Effective diffusivity of CO2 in the unconsolidated sandpack saturated with a Lloydminster heavy oil was determined in the form of an exponential function of CO2 concentration in the diluted and swollen liquid-phase. For such a purpose, two pressure-decay experiments were executed at different pressure ranges (i.e., 855–817 kPa and 1993–1905 kPa) and a temperature of 299.65 K. First, the sandpack saturated with heavy oil was prepared under an increased temperature of 348.15 K because the reduced heavy oil viscosity was required to saturate the sand column with heavy oil in a diffusion cell. Next, the diffusion cell containing the Lloydminster heavy oil-saturated sand column was integrated into a pressure-decay experimental system with pressure-monitoring devices. Then, pressure-history curves of both the diffusion experiments were continuously recorded to be compared with the theoretically calculated ones.

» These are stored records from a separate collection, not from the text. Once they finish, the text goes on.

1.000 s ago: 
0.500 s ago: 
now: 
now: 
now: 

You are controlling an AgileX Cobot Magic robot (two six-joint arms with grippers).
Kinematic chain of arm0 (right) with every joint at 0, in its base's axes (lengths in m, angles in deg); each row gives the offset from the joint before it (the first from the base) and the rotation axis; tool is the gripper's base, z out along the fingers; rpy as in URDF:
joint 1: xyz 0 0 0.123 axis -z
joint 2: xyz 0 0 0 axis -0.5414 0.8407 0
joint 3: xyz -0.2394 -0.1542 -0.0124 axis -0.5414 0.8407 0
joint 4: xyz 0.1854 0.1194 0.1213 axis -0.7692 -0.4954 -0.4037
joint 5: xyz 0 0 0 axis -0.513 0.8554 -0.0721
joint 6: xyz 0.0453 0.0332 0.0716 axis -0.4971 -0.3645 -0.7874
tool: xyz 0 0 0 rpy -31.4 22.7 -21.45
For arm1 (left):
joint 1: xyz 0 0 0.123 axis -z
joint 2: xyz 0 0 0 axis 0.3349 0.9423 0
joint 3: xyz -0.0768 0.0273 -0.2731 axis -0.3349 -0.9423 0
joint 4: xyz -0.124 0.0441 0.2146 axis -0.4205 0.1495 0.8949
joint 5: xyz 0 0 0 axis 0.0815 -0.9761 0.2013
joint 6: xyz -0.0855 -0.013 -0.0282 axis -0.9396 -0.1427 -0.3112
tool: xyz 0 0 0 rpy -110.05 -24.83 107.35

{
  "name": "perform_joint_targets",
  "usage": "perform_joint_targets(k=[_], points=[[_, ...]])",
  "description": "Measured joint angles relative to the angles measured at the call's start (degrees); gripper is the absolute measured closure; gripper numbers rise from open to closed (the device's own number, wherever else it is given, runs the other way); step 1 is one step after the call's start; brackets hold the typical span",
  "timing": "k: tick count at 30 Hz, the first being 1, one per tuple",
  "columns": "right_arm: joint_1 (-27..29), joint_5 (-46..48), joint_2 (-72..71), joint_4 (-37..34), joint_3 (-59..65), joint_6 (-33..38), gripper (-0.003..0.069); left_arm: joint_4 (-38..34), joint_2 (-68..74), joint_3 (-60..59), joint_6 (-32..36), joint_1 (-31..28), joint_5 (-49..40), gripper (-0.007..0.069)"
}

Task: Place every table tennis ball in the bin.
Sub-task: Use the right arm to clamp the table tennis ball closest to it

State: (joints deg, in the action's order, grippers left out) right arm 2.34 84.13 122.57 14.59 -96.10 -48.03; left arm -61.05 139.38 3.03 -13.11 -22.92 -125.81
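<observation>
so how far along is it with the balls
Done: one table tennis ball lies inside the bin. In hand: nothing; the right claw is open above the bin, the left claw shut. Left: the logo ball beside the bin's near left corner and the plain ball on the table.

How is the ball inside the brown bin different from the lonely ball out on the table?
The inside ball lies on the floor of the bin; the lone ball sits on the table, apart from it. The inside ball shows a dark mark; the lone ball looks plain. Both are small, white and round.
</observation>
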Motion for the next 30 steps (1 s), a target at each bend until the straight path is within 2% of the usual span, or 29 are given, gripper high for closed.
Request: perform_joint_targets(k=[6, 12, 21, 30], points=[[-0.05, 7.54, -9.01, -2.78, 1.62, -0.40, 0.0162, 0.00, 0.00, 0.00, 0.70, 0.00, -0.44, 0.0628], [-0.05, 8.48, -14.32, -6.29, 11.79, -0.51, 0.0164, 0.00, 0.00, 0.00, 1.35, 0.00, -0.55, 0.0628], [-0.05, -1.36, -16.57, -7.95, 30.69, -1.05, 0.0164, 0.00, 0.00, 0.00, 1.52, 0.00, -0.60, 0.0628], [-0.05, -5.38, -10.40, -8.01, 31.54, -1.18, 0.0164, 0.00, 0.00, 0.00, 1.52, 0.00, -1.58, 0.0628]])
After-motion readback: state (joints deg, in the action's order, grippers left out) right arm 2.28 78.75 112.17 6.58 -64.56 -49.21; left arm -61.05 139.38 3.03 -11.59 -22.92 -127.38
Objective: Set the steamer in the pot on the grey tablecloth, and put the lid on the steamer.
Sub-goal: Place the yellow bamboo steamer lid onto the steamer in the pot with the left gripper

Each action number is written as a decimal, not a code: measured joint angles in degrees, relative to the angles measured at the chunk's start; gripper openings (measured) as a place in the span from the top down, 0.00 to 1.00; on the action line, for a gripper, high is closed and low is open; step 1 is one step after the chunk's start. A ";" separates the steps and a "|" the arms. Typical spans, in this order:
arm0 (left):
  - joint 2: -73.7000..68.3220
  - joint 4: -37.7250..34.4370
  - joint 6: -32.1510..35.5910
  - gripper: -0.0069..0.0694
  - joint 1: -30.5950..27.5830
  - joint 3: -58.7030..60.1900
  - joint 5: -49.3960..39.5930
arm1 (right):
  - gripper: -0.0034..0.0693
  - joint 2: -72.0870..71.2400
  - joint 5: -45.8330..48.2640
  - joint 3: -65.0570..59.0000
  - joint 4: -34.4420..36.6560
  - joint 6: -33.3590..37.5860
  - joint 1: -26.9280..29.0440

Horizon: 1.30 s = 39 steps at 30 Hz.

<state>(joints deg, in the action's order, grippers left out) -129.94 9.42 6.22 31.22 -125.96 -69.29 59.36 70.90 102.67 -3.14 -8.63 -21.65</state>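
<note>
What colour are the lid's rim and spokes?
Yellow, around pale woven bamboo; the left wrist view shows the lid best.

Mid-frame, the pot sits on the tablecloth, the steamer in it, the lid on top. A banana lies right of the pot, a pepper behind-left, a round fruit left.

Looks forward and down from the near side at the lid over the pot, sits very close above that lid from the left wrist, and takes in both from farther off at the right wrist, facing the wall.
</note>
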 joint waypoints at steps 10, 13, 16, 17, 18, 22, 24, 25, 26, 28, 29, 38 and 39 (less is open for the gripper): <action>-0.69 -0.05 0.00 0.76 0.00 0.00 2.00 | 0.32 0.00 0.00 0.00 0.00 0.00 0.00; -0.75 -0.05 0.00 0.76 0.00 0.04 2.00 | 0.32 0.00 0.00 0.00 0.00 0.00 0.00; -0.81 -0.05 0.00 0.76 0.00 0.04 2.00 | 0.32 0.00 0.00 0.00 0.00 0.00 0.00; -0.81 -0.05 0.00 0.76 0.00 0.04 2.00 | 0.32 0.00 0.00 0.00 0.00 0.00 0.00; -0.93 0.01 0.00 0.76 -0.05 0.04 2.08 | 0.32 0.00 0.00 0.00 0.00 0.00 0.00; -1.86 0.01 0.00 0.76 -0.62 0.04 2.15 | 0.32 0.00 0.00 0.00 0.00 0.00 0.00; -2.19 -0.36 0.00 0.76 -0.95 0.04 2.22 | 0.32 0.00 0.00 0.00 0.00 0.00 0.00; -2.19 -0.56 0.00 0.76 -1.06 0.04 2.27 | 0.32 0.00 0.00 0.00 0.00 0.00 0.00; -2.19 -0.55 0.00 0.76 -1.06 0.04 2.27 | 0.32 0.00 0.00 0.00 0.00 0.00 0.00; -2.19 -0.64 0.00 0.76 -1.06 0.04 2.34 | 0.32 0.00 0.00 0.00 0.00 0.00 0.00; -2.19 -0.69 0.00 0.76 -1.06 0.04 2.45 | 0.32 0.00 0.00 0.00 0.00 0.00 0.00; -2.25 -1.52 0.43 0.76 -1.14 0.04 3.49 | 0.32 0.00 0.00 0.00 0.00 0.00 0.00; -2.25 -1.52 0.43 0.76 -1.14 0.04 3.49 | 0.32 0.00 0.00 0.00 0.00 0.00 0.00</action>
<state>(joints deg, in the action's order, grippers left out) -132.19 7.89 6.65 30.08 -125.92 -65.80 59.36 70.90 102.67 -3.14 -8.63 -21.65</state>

The Fick's 2nd law incorporated with the volume-translated Peng-Robinson equation of state (PR-EOS) was implemented to determine the concentration-dependent effective diffusivity of CO2 in a sandpack saturated with heavy oil considering its swelling effect through minimizing the deviations between the theoretically computed pressure-history curves with the experimentally recorded ones. For the computation of the Fick's 2nd law, the Crank-Nicolson scheme finite difference method (FDM) was applied to take the local oil swelling into account for enhancing the accuracy of such a determined diffusivity. The excellent agreements between the theoretically computed and experimentally measured pressure-history curves at both the pressure ranges signify that such a determined effective diffusivity considering the CO2 concentration is accurate and reliable.